BRAVE days for Radio Scotland, with audience figures on an upward

trend, and a haul of three first prizes at this week Sony Radio Awards

ceremony in London, including the title of ''National Station of the

Year''; in fact, it was a fine day for Scottish radio generally, with

Clyde 2 taking the Metropolitan Station of the Year award for the second

year running. Of course, like most media awards, the Sonys have to be

taken with a small pinch of salt. In categories like ''Best Drama'' --

won this year by Radio 3 and Basilisk Productions

for the remarkable soundtrack of Derek Jarman's film Blue, although

Radio Scotland's Dr Jekyll and Mr Hyde took an honourable bronze -- the

judges can just about listen to all the major candidates, and make an

independent assessment of them. But when it comes to ''sequence''

programmes and whole networks, the decision is necessarily based on

taped highlights and selective impressions; so that a mixture of skilful

spin-doctoring, fashion, gossip, and ''Buggins' turn'' tends to prevail.

Yet James Boyle's award for the new style Radio Scotland is pretty

well deserved. Love or hate the changes he has made, it is undeniable

that the network now has a sharper, more purposeful, more tightly-edited

feel than for many years, and its 25% increase in audience share must

make it the most upwardly-mobile of all the surviving BBC networks, at a

time of general retreat in the face of growing commercial competition.

Of course, it remains to be seen whether that upswing can survive the

departure of the ghastly but compelling Eddie Mair Live, which won the

''Best Speech-base Breakfast Show'' award for the programme broadcast on

the July 1, 1993, and must be one of the most talked-about programmes

ever generated by Radio Scotland.
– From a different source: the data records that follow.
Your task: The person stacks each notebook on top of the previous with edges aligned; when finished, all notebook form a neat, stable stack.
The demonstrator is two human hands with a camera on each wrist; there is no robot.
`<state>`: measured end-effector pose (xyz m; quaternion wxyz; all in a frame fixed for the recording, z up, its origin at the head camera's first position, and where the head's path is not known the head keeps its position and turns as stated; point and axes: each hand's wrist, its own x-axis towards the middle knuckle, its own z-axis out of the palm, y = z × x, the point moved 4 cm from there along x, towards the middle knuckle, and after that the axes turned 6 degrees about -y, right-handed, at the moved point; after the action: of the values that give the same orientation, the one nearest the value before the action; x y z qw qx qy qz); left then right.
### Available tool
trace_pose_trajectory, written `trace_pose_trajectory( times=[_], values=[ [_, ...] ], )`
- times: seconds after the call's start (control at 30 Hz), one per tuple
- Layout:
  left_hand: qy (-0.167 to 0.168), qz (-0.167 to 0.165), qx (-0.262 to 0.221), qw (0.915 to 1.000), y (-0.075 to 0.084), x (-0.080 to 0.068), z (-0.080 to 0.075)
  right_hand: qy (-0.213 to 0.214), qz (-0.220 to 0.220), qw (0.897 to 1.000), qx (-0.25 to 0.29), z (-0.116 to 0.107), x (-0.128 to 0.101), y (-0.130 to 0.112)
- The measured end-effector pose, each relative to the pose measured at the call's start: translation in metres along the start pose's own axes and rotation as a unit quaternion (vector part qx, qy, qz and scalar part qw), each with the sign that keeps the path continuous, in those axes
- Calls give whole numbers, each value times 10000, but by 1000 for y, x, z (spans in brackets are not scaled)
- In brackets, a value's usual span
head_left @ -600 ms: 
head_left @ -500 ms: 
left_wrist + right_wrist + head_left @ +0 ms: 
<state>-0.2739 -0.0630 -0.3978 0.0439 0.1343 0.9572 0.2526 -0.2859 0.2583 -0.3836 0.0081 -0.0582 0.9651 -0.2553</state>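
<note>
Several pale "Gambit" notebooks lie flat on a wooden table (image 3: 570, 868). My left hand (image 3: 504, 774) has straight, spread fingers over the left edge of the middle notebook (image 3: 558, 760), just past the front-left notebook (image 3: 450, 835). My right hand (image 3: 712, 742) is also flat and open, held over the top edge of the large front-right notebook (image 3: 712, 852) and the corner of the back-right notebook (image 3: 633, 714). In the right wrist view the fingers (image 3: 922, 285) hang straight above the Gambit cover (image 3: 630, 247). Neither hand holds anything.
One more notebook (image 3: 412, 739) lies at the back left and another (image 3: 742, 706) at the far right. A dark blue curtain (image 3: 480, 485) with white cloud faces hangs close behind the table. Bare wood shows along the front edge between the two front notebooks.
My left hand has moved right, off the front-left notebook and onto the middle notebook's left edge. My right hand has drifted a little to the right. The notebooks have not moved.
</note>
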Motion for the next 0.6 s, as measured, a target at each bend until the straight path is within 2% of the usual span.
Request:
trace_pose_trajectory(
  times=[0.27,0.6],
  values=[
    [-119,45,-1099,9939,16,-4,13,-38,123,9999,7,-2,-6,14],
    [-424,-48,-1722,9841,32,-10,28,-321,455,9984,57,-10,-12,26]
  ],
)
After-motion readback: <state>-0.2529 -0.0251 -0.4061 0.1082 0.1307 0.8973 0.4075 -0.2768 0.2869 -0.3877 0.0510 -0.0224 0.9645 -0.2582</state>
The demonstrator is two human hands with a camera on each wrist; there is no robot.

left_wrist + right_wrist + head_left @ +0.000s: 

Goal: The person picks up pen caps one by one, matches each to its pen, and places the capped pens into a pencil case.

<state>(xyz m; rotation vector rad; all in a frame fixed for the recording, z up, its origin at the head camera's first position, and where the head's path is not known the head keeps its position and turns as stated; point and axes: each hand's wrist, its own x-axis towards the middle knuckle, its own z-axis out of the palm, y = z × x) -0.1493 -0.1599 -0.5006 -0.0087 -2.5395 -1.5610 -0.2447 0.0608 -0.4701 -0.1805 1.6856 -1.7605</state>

But I particularly like the way in

which Boyle, having made his changes, is now allowing them to settle and

bed down, so that broadcasters can breathe, feel secure, begin to expand

into their new roles. Making changes is one thing, and there are plenty

of bad-to-indifferent BBC controllers who do little else. Sticking with

your decisions is a different, rarer skill.

Radio Scotland's third ''gold'' award went to the young Scottish

actress Wendy Seager, who was named ''Best Actress'' for her outstanding

performance in a heart-rending play called The Life Class -- written by

Colin Douglas and Hugh Quinn, directed by Hamish Wilson, and broadcast

on Radio 4 last summer -- about the friendship between two bright

teenagers, pupils at the same middle-class Edinburgh school, who first

meet in the waiting-room of the local cancer clinic, and accompany one

another right to the gates of death, laughing and reminiscing and

occasionally weeping together, rounding off their lives -- in the

strange, telescoped timescale of

terminal illness -- as thoroughly as if they had lived to be 80. It's

unfortunate, though, that this play, like so many others produced in

Edinburgh by Radio Scotland drama, has never -- so far as I know -- been

heard on Radio Scotland, although it is shot through with Scottish

talent, Scottish cultural references, and hard-hitting Scottish insights

into the deficiencies of our medical culture in dealing with death;

strange that a nation with a BBC ''national network'' of its own, and a

fine BBC drama department based here, so rarely brings the two together.

Meanwhile, though, Scottish actors increasingly make their voices

heard in the general drama output; this week alone, there was Maureen

Beattie making her brave best of the leading role in a strange,

irritating Monday play on Radio 4, an anachronistic medieval-feminist

drama called Gabrielle and the Angels; and Joe Dunlop, playing the white

husband and father of a mixed-race Scottish-London-South African family

in Wednesday's experimental afternoon play, Election Lives, improvised,

recorded, and transmitted almost live to mark South Africa's historic

election day. The central mixed-race couple have three sons, neatly

categorised as the rebellious one, the ambitious one trying to conform

in Major's Britain, and the one in South Africa, phoning in live reports

(genuinely telephoned in by an actor in Johannesburg) from the electoral

front line. But I loved it for its sheer topical energy, for the clarity

of Matthew Solon's basic storyline, for its frank approach to the issue

of race, and for Juanita Ageh's unforgettable performance as the

matriarch Ruth, longing to return to the country from which she was

exiled so long ago, but afraid of splitting her family.